Proofs In Math: What’s The Point?

Tyler Cowen pointed me to an article on automated theorem proving. Namely, a computer “has solved the longstanding Erdős discrepancy problem!” This would not be such a big deal, except the 13 gigabyte proof is too complicated for anyone to understand.

So, of course, the Boeotians are in rare form as the clack of keyboards fills the metaphorical air in an attempt to sate the internet’s endless appetite for stupidity. Or: people are saying some really dumb stuff.

The discussions tend to anchor around trust. Can we trust the computer? What if there was a bug in the software? Gil Kalai, a math professor at the Hebrew University of Jerusalem, said, “I’m not concerned by the fact that no human mathematician can check this, because we can check it with other computer approaches.”

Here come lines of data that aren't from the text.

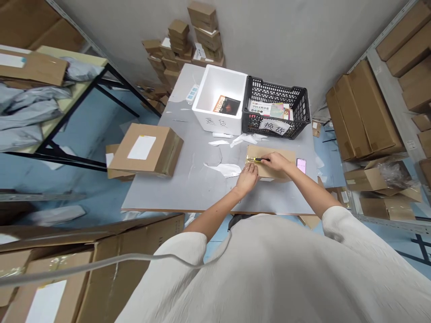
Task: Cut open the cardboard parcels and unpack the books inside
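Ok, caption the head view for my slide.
Right hand holds a cutter at one end of a cardboard box, left hand close by.

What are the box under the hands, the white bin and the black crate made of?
The box looks like matte cardboard: dull, flat brown faces. The white bin seems to be smooth foam, judging by its thick walls. The black crate is probably satin molded plastic, given its regular openwork grid.

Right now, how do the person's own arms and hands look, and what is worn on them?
Loose, off-white sleeves end near the elbows, leaving the forearms bare. A pale cable crosses the left sleeve. Neither hand is gloved; the left hand seems to wear a thin ring.
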Demonstrator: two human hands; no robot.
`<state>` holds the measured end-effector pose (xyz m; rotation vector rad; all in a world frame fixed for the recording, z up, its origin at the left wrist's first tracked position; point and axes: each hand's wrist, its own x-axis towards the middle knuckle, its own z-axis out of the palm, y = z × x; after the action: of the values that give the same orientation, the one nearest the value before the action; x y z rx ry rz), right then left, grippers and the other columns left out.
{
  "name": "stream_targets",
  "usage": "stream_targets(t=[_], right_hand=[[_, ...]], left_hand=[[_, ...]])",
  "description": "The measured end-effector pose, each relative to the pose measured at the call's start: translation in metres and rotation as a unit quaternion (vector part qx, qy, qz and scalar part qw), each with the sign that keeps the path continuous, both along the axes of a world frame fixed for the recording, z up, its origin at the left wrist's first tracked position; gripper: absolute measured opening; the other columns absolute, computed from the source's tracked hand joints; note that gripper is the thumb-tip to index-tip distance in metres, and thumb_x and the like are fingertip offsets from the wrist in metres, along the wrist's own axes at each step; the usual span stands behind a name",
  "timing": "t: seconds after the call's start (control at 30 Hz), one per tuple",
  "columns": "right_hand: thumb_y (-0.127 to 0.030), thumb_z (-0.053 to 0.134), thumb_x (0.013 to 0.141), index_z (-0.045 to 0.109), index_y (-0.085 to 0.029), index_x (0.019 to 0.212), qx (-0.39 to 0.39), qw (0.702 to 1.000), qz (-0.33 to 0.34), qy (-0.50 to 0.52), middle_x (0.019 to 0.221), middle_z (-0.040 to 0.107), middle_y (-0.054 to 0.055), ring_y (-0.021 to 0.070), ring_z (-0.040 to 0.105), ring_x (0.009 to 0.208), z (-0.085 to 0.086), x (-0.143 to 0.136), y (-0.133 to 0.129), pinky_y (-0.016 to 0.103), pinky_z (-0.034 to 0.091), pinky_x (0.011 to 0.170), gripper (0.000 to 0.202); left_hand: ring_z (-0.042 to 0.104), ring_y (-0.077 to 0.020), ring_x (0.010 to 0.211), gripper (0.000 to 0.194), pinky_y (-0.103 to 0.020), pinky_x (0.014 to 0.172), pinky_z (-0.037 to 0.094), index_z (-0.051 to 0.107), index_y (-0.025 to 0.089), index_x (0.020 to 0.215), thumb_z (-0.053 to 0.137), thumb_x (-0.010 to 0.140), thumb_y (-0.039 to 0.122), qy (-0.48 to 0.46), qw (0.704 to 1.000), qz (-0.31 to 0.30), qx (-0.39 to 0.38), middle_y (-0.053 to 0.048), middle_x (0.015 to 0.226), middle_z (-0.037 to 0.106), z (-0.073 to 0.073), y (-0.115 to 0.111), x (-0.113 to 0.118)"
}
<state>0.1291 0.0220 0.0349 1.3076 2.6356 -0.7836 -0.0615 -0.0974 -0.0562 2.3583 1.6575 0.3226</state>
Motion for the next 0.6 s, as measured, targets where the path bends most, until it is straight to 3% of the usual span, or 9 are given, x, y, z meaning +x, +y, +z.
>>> stream_targets(t=[0.6], right_hand=[[-0.059, 0.065, 0.111, 0.088, -0.026, 0.13, -0.017, 1.0, 0.021, -0.004, 0.125, 0.089, 0.011, 0.0289, 0.079, 0.106, 0.006, 0.001, 0.011, 0.032, 0.051, 0.092, 0.045]], left_hand=[[0.054, -0.0398, 0.163, 0.054, -0.054, 0.137, 0.043, 0.061, 0.0, 0.16, 0.052, 0.111, 0.023, -0.005, 1.0, 0.0, -0.003, -0.032, 0.167, 0.06, -0.001, 0.0, 0.0]])
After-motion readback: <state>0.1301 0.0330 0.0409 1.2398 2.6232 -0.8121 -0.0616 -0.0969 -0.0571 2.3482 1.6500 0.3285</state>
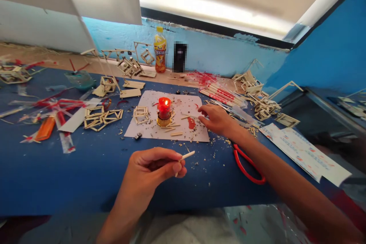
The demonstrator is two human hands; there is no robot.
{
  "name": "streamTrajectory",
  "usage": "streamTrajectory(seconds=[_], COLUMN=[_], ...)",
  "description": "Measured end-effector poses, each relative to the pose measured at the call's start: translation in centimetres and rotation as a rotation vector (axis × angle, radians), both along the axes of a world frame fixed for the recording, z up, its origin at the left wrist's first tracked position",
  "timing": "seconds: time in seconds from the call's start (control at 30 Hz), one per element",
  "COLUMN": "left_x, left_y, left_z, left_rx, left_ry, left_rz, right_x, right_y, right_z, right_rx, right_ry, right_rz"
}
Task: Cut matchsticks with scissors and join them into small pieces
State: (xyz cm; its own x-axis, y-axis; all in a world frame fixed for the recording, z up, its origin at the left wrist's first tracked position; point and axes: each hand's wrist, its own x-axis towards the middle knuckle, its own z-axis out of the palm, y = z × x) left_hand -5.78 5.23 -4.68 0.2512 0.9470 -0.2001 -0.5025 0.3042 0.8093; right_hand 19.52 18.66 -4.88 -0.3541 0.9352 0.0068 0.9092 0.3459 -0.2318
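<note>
My left hand (160,166) pinches a short pale wooden stick (188,155) between thumb and fingertips, above the front of the blue table. Part of the stick is hidden by the fingers. Over the right side of a white paper sheet (143,131), my right hand (214,118) reaches with thumb and index finger apart, close to thin sticks on the paper. A lit red candle (164,108) stands on the sheet in a gold-coloured base. Beside it are a small stick frame (141,115), several loose cut sticks (176,134) and scattered crumbs.
Red-handled pliers or cutters (247,169) lie under my right forearm. Joined stick frames (103,117) and an orange block (45,127) are on the left. A drink bottle (160,51) stands by the wall. Red-and-white stick bundles (221,95) and printed cardboard (305,154) are at right.
</note>
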Motion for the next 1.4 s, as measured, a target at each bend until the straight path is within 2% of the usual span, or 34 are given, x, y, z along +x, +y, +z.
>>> streamTrajectory(seconds=[0.13,0.27,0.5,0.63,0.83,0.93,1.03,1.1,1.17,1.3,1.33,1.4], left_x=[-0.3,-0.1,0.0,-0.2,-0.2,0.0,0.3,0.3,0.2,0.1,0.1,0.1], left_y=[1.0,1.4,2.0,2.6,2.8,2.7,2.8,2.9,3.1,3.3,3.3,3.3], left_z=[-0.4,-0.6,-1.0,-1.3,-1.3,-1.0,-0.7,-0.6,-0.6,-1.1,-1.3,-1.6], left_rx=[0.048,0.091,0.017,-0.071,-0.185,-0.209,-0.222,-0.204,-0.15,-0.052,-0.045,-0.034], left_ry=[0.27,0.481,0.512,0.396,0.088,-0.06,-0.11,-0.074,0.038,0.433,0.505,0.595], left_rz=[0.047,0.025,0.028,-0.003,-0.084,-0.093,-0.096,-0.096,-0.084,-0.033,-0.048,-0.104], right_x=[-0.3,-0.6,-0.6,-0.4,0.2,-0.1,-0.7,-1.1,-1.4,-1.9,-2.2,-3.0], right_y=[0.8,2.0,3.2,3.4,3.5,1.7,-1.4,-3.0,-3.8,-2.7,-2.2,-1.2], right_z=[-1.2,-1.8,-1.8,-1.6,-1.2,-0.3,0.9,1.9,3.1,5.3,5.6,5.9], right_rx=[-0.019,-0.041,-0.107,-0.136,-0.123,-0.13,-0.196,-0.24,-0.356,-0.613,-0.609,-0.498], right_ry=[-0.084,-0.118,-0.122,-0.056,0.238,0.45,0.602,0.686,0.841,1.21,1.257,1.29], right_rz=[0.034,0.074,0.171,0.21,0.135,0.09,0.132,0.15,0.135,0.201,0.195,0.157])
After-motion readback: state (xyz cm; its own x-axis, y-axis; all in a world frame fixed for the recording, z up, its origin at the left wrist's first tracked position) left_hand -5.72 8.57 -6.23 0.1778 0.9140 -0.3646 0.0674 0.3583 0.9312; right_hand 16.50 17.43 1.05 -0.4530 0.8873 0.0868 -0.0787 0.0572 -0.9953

The mistake here is to assume that mathematics is about proof. It’s not. Proof is a means to producing insight, and a proof that no one can understand is close to worthless.

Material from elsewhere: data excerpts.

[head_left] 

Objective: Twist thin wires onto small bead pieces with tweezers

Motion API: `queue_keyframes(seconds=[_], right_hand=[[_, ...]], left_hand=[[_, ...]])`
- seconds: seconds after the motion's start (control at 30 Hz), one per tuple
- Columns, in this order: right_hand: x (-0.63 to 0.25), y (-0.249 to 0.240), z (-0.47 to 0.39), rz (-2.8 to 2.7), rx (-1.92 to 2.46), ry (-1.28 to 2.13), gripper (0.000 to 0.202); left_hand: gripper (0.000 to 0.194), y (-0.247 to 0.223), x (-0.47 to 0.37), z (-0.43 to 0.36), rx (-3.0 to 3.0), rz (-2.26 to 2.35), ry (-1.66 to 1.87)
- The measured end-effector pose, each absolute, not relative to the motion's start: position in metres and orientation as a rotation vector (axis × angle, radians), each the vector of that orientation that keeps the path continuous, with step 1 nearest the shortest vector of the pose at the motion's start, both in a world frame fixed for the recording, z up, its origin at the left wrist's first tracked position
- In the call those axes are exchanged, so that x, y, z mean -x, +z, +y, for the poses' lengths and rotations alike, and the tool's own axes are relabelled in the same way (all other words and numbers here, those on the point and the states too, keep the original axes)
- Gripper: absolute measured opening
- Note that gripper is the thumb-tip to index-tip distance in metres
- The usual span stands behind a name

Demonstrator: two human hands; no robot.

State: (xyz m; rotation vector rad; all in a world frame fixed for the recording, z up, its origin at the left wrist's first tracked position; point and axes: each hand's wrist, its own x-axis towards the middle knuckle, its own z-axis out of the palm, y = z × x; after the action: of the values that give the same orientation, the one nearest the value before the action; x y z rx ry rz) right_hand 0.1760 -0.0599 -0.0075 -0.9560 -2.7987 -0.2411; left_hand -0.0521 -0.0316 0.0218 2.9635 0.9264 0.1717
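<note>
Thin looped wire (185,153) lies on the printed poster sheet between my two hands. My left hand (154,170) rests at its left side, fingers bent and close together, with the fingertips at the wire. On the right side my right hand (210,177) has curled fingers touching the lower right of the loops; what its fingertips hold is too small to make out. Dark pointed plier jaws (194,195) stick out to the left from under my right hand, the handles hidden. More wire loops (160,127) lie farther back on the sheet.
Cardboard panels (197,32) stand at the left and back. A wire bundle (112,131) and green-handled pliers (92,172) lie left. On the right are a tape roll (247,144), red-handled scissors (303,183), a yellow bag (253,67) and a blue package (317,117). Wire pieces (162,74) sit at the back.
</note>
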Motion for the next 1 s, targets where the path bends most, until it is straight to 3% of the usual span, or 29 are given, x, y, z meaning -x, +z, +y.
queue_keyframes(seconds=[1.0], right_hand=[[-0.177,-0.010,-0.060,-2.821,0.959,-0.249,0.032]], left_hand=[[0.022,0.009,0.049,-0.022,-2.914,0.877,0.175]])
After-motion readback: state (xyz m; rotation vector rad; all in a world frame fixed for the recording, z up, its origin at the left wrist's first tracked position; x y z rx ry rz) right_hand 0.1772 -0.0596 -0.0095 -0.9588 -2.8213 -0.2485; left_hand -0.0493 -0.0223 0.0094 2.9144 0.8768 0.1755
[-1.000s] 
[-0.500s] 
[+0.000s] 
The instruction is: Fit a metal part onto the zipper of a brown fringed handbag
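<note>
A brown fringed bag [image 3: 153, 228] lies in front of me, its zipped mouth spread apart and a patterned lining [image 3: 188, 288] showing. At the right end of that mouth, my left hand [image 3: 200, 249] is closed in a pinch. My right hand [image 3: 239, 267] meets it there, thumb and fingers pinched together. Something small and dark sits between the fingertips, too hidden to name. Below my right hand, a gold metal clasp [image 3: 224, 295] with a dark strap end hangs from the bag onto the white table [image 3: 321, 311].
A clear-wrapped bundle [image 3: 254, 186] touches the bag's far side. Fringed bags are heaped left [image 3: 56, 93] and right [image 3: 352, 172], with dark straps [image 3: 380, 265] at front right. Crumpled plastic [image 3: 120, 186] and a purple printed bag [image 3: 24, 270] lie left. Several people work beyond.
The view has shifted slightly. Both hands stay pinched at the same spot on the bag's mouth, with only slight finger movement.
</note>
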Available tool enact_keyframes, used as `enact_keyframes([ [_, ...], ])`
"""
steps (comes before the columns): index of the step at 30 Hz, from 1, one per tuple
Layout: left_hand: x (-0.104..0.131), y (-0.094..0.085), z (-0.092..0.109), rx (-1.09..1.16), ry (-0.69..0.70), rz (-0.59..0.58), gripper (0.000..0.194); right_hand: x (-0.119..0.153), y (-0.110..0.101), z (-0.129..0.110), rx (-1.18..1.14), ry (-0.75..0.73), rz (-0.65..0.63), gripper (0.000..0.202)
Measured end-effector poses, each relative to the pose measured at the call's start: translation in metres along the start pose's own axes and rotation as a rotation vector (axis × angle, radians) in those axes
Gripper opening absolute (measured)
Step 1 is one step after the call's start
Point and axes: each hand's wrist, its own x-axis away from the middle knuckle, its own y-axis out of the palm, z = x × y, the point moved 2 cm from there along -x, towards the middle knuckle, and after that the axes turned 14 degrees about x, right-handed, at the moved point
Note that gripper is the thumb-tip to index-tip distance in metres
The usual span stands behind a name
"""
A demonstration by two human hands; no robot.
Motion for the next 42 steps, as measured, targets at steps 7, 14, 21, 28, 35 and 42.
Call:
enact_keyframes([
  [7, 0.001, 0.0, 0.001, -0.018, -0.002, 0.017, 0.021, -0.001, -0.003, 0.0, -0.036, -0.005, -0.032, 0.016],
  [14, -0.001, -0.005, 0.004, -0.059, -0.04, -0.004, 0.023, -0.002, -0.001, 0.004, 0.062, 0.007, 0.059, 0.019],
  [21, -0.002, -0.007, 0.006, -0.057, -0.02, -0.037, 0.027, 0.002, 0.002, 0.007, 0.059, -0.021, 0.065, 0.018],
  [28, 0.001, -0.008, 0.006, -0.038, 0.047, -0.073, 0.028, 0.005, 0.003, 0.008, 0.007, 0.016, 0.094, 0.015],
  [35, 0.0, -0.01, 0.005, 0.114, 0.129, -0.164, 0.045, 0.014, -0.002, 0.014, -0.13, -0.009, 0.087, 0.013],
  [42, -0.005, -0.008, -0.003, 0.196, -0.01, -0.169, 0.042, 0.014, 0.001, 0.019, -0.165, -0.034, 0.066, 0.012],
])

But don’t listen to me. Take it from Fields medalist Bill Thurston. He wrote a paper “On Proof and Progress in Mathematics.” It has profoundly influenced my ideas about what intellectual enterprise and mathematics particularly are about.

We are not trying to meet some abstract production quota of definitions, theorems and proofs. The measure of our success is whether what we do enables people to understand and think more clearly and effectively about mathematics.

In not too many years, I expect that we will have interactive computer programs that can help people compile significant chunks of formally complete and correct mathematics (based on a few perhaps shaky but at least explicit assumptions), and that they will become part of the standard mathematician’s working environment. However, we should recognize that the humanly understandable and humanly checkable proofs that we actually do are what is most important to us, and that they are quite different from formal proofs.

When I started working on foliations, I had the conception that what people wanted was to know the answers. I thought that what they sought was a collection of powerful proven theorems that might be applied to answer further mathematical questions. But that’s only one part of the story. More than the knowledge, people want personal understanding.

Or as Richard Hamming put it, “The purpose of computing is insight, not numbers.”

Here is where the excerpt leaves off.